Cmg Werknl Search Service
Pricing
Pay per usage
Cmg Werknl Search Service
DeprecatedAutomates searching on werk.nl
0.0 (0)
Pricing
Pay per usage
0
2
1
Last modified
4 months ago
#CMG Werk.nl Search Service Documentation
1. Overview
The CMG Werk.nl Search Service is a specialized web scraping application designed to automate the process of searching for and extracting candidate profiles from Werk.nl, the Dutch government's employment website. The service uses browser automation to navigate the Werk.nl platform, perform searches based on specific criteria, extract candidate profile data, and store this information in a Firebase database.
2. System Architecture
The application follows a modular architecture with several key components:
2.1. Core Components
- Main Module (src/main.py): Entry point for the application that orchestrates the workflow.
- SeleniumAgentWerkNL: Core browser automation component that handles navigation, authentication, searching, and data extraction.
- FirebaseManager: Manages all interactions with the Firebase database for data storage and retrieval.
- TelegramAuthHandler: Handles two-factor authentication through Telegram bot integration.
2.2. Data Flow
- The process begins with input parameters including search queries, maximum profiles to extract, and user credentials.
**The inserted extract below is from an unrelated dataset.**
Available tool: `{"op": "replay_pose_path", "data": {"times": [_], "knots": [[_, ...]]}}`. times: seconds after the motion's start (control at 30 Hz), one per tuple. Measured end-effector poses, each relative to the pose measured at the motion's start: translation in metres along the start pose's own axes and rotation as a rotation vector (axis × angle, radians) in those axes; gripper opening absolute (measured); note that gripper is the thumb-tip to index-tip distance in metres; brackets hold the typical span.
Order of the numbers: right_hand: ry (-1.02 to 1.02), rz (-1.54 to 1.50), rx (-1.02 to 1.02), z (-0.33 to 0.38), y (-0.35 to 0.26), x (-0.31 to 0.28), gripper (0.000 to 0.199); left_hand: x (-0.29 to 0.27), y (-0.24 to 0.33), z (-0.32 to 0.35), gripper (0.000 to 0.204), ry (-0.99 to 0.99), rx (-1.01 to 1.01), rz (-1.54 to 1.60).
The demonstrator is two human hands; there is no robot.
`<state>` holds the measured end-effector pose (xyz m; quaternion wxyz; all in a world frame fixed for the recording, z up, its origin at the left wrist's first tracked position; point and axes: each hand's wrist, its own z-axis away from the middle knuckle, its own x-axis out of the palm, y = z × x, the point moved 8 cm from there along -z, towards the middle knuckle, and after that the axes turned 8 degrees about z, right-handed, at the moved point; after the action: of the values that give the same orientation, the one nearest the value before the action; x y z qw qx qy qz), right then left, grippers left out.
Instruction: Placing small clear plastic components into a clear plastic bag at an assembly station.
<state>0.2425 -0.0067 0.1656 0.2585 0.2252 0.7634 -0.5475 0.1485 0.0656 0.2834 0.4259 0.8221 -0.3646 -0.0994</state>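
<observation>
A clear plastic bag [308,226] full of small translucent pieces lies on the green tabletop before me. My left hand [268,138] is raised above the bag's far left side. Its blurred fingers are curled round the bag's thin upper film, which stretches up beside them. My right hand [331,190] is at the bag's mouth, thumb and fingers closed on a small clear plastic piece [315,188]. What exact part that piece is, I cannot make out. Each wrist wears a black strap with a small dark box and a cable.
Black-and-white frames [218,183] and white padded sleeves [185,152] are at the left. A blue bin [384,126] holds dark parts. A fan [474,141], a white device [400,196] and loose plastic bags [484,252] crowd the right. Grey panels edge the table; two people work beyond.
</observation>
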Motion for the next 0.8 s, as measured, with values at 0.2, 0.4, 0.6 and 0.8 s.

- The application authenticates with Werk.nl using stored cookies or login credentials.
- If 2FA is required, the Telegram bot integration facilitates code entry.
- Once authenticated, the application performs searches based on the provided criteria.
- Candidate profiles matching the search criteria are extracted and enriched with additional data.
- The extracted profiles are stored in Firebase for later use.
3. Detailed Component Documentation
3.1. SeleniumAgentWerkNL
This is the primary component responsible for browser automation and interaction with the Werk.nl website.
Key Features:
- Browser Initialization: Sets up a Selenium/undetected-chromedriver instance with proxy support and anti-detection features.
- Authentication: Handles login to Werk.nl with support for 2FA via Telegram.
- Cookie Management: Stores and retrieves browser cookies to maintain authentication sessions.
- Profile Search: Executes searches based on specified criteria.
- Data Extraction: Scrapes candidate profile data from search results.
- Profile Enrichment: Gathers detailed information about candidates.
Implementation Details:
- Uses undetected-chromedriver to bypass bot detection.
- Implements realistic human-like interactions (random delays, mouse movements).
- Handles various authentication flows including 2FA.
3.2. FirebaseManager
Responsible for all database operations with the Firebase backend.
Key Features:
- User Management: Stores and retrieves user data and session information.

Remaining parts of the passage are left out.